EFPIA statement on the legislative proposal on the European Health Data Space (EHDS)
EFPIA is delighted to see Europe moving forward in the critical area of health data through the publication of the legislative proposal on the EHDS. Talking about the proposal, EFPIA Director General said. “Our industry strongly supports the European Union’s efforts to increase citizen and patient control of, and access to, their health data, while at the same time giving researchers and innovators the opportunity to realise the potential of health data in a trusted and secure way. Removing the barriers to health data for scientific research will mean patients can benefit from the discovery of innovative treatments, medical devices and diagnostics enabled by access to health data.”
The legislative proposal on the EHDS and respective horizontal proposals (GDPR, draft Data Act, the proposed Data Governance Act (DGA) and draft NIS) provide an unprecedented opportunity to shape the future health data and digital ecosystem. It is a critical component in ensuring that Europe remains an innovator and world leader in the development and manufacture of medicines, supporting faster access to care for patients. Tomorrow’s breakthroughs in medicine and broader healthcare solutions rely on an appropriate framework that supports research today.
Access to health data is critical to the research-based industry’s mission to discover, develop and deliver new treatments for patients. We support the proposed participatory governance model with the right to request access to data for secondary re-use (under strong safeguards for security and privacy) not limited by the type of user, as long as the request to access data is in line with the purposes set out in the Regulation which includes scientific research, development and innovation activities.
EFPIA welcomes the mandatory creation of health data access bodies in Member States. They are a key step to enable the vision set out in the EHDS draft; to promote and facilitate the reuse of health data whilst ensuring strong safeguards for security and privacy. However, EFPIA believes coordination and harmonisation of this approach at the European level across these bodies will be critical to enable the success of the EHDS venture. A fragmented approach to interpretation and implementation of the regulation could hinder the goals of the EHDS and scientific research.
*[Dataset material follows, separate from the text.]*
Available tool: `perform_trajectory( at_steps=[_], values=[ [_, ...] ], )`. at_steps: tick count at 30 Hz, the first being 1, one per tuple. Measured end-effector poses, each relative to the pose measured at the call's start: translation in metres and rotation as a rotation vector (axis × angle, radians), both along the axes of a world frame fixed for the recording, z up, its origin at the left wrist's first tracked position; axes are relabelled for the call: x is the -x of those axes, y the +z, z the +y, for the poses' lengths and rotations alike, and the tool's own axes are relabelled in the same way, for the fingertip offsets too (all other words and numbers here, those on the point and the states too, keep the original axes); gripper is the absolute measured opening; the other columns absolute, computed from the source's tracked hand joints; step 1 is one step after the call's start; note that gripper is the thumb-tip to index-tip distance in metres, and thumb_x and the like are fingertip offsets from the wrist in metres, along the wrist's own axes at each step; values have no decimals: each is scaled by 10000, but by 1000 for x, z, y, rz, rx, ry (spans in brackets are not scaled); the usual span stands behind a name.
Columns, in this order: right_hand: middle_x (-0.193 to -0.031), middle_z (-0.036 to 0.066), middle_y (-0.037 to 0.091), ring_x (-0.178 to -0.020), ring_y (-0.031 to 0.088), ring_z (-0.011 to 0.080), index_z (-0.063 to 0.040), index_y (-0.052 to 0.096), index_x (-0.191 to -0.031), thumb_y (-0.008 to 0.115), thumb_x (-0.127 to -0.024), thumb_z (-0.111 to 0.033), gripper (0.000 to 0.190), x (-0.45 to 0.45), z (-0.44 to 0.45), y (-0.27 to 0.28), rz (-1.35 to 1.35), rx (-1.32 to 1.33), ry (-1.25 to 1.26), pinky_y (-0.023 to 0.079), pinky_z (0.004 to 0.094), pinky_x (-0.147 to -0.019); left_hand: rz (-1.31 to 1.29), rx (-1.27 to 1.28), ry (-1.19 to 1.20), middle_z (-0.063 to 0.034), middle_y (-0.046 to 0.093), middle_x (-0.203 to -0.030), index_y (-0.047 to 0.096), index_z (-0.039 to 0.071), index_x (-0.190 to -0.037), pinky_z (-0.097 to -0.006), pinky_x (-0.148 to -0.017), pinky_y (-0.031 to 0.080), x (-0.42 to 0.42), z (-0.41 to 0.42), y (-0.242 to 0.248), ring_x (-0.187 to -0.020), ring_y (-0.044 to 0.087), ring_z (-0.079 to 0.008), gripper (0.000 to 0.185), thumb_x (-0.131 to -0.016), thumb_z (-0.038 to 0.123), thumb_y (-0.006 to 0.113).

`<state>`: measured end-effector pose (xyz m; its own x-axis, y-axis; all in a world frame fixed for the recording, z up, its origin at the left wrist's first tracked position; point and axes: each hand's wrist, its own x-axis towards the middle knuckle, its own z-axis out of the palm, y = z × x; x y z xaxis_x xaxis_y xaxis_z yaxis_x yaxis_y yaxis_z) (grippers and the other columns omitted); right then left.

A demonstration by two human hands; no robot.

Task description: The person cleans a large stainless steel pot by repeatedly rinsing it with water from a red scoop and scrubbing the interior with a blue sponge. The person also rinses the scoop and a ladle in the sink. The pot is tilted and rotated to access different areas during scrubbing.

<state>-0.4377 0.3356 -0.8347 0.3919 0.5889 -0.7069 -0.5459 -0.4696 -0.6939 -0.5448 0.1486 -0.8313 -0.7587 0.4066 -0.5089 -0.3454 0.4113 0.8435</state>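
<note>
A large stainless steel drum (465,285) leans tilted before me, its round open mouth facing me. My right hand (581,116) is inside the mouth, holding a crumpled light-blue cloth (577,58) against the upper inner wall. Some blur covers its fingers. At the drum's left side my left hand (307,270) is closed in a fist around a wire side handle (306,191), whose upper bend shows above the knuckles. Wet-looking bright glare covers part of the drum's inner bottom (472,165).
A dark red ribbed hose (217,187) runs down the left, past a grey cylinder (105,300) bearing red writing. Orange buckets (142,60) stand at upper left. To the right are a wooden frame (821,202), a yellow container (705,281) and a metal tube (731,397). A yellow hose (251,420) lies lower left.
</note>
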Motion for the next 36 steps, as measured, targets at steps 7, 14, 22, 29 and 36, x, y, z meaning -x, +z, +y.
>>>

Overall, consistency with other data related initiatives (AI Act, Data Governance Act, Data Act etc.) is imperative to avoiding additional bureaucracy.
EFPIA welcomes the proposal to create the European Health Data Space Board that will facilitate he cooperation between digital health authorities and health data access bodies and contribute to the consistent application of the EHDS regulation throughout the EU. Involvement in the Board for all stakeholders, including industry should be ensured. There are many organisations working on developing solutions to challenges in establishing the data and digital ecosystem. Their expertise and learnings should be upscaled. EFPIA remains available to work alongside others to foster a harmonised approach. We share the goal of improving the health of European citizens through the power of data.
EFPIA applauds the emphasis on promoting interoperability and data portability. Setting aside pure research interests, interoperability will allow exchange of health records across borders and enable EU citizens to have more continuous, well-informed healthcare regardless of their point of interaction with healthcare system in EU Member States. It is also key in delivering personalised healthcare and achieving more sustainable healthcare systems overall. It is essential to increase awareness and cooperation among all stakeholders and to develop a shared understanding of the relevant requirements in digital health. EFPIA believes that connecting data requires an agreed format and approach (a common data model) to allow data to be accessed, pooled, compared and used, while ensuring strong safeguards for security and privacy. This is a critical step in enabling the benefits connected data can offer to the health of European citizens. Data does not always need to be transported or transformed to have broader use. It can remain distributed (federated) so that it can be used for its original purpose. Privacy by Design principles should apply.
EFPIA stresses the importance of maintaining the international data flows for research purposes, via international data transfers and access to health data. Research divisions are located all over the world, the ability to exchange data can lead to unprecedented discoveries and improvements in the safety and efficacy of medicine. The demographic diversity of patient volunteers in clinical studies of new medicines and medical devices as well as the training of AI algorithms is important. Ideally, a study population should mirror that of the population as a whole and whom the drug or device is intended to treat. Diversity in participation serves to increase the chance that adverse drug or device reactions in a particular subpopulation will be identified in the course of clinical study, as opposed to after approval when the drug or device is in widespread use. To this end, the EHDS should not discourage sharing of data outside of the EU. Additionally, coordinated approaches and common principles across member states must be established, to avoid a patchwork of interpretations of the EHDS regulation that inhibit the international data flows for research purposes.
EFPIA stands ready to support the European Commission, the Council and the European Parliament and all other stakeholders in creating measures which would support an innovation friendly ecosystem across the EU, including through health data, that allows pharmaceutical companies together with other stakeholders to create a sustainable, resilient healthcare system paving the way for more preventive, personalised healthcare.